### WHAT THE TASK REQUIRES
From the first line to the last, reproduce the records exactly.

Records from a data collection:
<<<<
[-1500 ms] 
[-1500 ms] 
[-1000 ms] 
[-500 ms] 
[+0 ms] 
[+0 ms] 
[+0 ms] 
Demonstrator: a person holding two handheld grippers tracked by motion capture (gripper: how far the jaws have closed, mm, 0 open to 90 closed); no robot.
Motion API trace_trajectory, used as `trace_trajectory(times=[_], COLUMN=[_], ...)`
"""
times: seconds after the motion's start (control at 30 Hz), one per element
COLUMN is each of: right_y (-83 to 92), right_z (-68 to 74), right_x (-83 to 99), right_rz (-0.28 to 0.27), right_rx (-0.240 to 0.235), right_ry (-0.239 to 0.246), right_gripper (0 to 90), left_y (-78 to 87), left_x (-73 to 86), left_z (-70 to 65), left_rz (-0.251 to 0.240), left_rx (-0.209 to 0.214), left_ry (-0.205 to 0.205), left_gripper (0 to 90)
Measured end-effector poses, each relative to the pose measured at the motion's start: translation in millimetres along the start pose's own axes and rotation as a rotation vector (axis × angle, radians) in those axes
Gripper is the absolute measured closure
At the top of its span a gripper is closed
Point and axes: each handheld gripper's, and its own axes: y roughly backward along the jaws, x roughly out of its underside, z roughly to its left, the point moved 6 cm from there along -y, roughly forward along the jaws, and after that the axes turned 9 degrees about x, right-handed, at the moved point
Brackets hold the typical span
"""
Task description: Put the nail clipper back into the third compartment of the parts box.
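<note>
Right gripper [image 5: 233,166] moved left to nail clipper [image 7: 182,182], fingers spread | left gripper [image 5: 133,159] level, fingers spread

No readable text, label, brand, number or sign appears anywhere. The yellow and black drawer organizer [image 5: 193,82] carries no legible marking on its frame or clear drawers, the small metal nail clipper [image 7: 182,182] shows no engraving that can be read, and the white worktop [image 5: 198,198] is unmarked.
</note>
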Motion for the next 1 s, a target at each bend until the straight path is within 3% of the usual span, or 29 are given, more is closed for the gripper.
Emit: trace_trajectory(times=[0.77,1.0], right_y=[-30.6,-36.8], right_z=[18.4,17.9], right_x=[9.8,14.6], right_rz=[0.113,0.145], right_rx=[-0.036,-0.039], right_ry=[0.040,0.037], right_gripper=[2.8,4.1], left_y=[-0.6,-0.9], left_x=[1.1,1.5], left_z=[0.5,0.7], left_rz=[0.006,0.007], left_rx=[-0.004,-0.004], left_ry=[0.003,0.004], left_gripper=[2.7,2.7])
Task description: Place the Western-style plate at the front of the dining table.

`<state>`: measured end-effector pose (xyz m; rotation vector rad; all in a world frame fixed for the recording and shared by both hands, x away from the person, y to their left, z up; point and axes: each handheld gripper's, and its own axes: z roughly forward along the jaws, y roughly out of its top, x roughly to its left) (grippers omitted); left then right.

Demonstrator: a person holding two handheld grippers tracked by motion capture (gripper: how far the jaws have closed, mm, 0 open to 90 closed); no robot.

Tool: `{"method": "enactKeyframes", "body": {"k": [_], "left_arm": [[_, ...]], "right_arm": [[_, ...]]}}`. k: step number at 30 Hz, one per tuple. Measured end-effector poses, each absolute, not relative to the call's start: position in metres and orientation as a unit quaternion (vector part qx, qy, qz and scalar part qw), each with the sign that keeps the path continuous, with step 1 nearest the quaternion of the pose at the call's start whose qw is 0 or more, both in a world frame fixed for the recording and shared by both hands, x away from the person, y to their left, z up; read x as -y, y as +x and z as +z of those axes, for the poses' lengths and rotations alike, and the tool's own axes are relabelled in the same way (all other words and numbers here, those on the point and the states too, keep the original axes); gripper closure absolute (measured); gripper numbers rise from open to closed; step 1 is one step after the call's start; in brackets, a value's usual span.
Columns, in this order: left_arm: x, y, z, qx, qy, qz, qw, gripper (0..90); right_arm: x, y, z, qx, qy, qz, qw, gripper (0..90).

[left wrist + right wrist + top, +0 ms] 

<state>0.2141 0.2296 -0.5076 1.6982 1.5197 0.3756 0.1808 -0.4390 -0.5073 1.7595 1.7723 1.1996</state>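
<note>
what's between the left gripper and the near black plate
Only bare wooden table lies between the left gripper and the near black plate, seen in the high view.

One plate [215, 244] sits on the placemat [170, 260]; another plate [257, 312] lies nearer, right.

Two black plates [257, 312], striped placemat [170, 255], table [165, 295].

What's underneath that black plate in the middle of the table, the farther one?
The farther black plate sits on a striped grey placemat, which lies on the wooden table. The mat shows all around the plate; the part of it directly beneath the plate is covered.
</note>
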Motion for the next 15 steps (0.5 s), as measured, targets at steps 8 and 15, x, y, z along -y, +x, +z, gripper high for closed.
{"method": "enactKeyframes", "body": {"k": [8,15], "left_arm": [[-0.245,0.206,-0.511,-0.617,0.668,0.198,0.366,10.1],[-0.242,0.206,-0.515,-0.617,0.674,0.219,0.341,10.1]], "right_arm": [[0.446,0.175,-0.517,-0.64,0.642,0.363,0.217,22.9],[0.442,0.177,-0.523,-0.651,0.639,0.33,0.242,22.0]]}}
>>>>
### RESPONSE AREA
[-1500 ms] 
[-1500 ms] 
[-1000 ms] 
[-500 ms] 
[+0 ms] 
[+0 ms] 
[+0 ms] 
Demonstrator: a person holding two handheld grippers tracked by motion capture (gripper: how far the jaws have closed, mm, 0 open to 90 closed); no robot.
Motion API trace_trajectory, used as `trace_trajectory(times=[_], COLUMN=[_], ...)`
"""
times: seconds after the motion's start (control at 30 Hz), one per element
COLUMN is each of: right_y (-83 to 92), right_z (-68 to 74), right_x (-83 to 99), right_rz (-0.28 to 0.27), right_rx (-0.240 to 0.235), right_ry (-0.239 to 0.246), right_gripper (0 to 90), left_y (-78 to 87), left_x (-73 to 86), left_z (-70 to 65), left_rz (-0.251 to 0.240), left_rx (-0.209 to 0.214), left_ry (-0.205 to 0.205), left_gripper (0 to 90)
Measured end-effector poses, each relative to the pose measured at the motion's start: translation in millimetres along the start pose's own axes and rotation as a rotation vector (axis × angle, radians) in those axes
Gripper is the absolute measured closure
At the top of its span a gripper is closed
Point and axes: each handheld gripper's, and its own axes: y roughly backward along the jaws, x roughly out of its underside, z roughly to its left, the point moved 6 cm from there along -y, roughly forward along the jaws, and after that the axes turned 9 degrees about x, right-handed, at the moved point
Brackets hold the typical span
"""
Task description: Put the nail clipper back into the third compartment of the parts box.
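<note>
Right gripper [image 5: 233,166] moved left to nail clipper [image 7: 182,182], fingers spread | left gripper [image 5: 133,159] level, fingers spread

No readable text, label, brand, number or sign appears anywhere. The yellow and black drawer organizer [image 5: 193,82] carries no legible marking on its frame or clear drawers, the small metal nail clipper [image 7: 182,182] shows no engraving that can be read, and the white worktop [image 5: 198,198] is unmarked.
</note>
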Motion for the next 1 s, a target at each bend until the straight path is within 3% of the usual span, or 29 are given, more is closed for the gripper.
Emit: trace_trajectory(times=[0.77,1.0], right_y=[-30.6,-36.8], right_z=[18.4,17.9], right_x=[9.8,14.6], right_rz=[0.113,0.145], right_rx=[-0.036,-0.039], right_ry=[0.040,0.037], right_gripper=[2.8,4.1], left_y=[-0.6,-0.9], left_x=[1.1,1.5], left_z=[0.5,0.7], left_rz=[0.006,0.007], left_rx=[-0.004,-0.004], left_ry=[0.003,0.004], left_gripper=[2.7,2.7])
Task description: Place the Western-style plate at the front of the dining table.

`<state>`: measured end-effector pose (xyz m; rotation vector rad; all in a world frame fixed for the recording and shared by both hands, x away from the person, y to their left, z up; point and axes: each handheld gripper's, and its own axes: z roughly forward along the jaws, y roughly out of its top, x roughly to its left) (grippers omitted); left then right.

Demonstrator: a person holding two handheld grippers tracked by motion capture (gripper: how far the jaws have closed, mm, 0 open to 90 closed); no robot.

Tool: `{"method": "enactKeyframes", "body": {"k": [_], "left_arm": [[_, ...]], "right_arm": [[_, ...]]}}`. k: step number at 30 Hz, one per tuple. Measured end-effector poses, each absolute, not relative to the call's start: position in metres and orientation as a unit quaternion (vector part qx, qy, qz and scalar part qw), each with the sign that keeps the path continuous, with step 1 nearest the quaternion of the pose at the call's start whose qw is 0 or more, both in a world frame fixed for the recording and shared by both hands, x away from the person, y to their left, z up; read x as -y, y as +x and z as +z of those axes, for the poses' lengths and rotations alike, and the tool's own axes are relabelled in the same way (all other words and numbers here, those on the point and the states too, keep the original axes); gripper closure absolute (measured); gripper numbers rise from open to closed; step 1 is one step after the call's start; in brackets, a value's usual span.
Columns, in this order: left_arm: x, y, z, qx, qy, qz, qw, gripper (0..90); right_arm: x, y, z, qx, qy, qz, qw, gripper (0..90).

[left wrist + right wrist + top, +0 ms] 

<state>0.2141 0.2296 -0.5076 1.6982 1.5197 0.3756 0.1808 -0.4390 -0.5073 1.7595 1.7723 1.1996</state>
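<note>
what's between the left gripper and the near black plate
Only bare wooden table lies between the left gripper and the near black plate, seen in the high view.

One plate [215, 244] sits on the placemat [170, 260]; another plate [257, 312] lies nearer, right.

Two black plates [257, 312], striped placemat [170, 255], table [165, 295].

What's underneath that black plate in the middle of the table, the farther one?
The farther black plate sits on a striped grey placemat, which lies on the wooden table. The mat shows all around the plate; the part of it directly beneath the plate is covered.
</note>
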Motion for the next 15 steps (0.5 s), as measured, targets at steps 8 and 15, x, y, z along -y, +x, +z, gripper high for closed.
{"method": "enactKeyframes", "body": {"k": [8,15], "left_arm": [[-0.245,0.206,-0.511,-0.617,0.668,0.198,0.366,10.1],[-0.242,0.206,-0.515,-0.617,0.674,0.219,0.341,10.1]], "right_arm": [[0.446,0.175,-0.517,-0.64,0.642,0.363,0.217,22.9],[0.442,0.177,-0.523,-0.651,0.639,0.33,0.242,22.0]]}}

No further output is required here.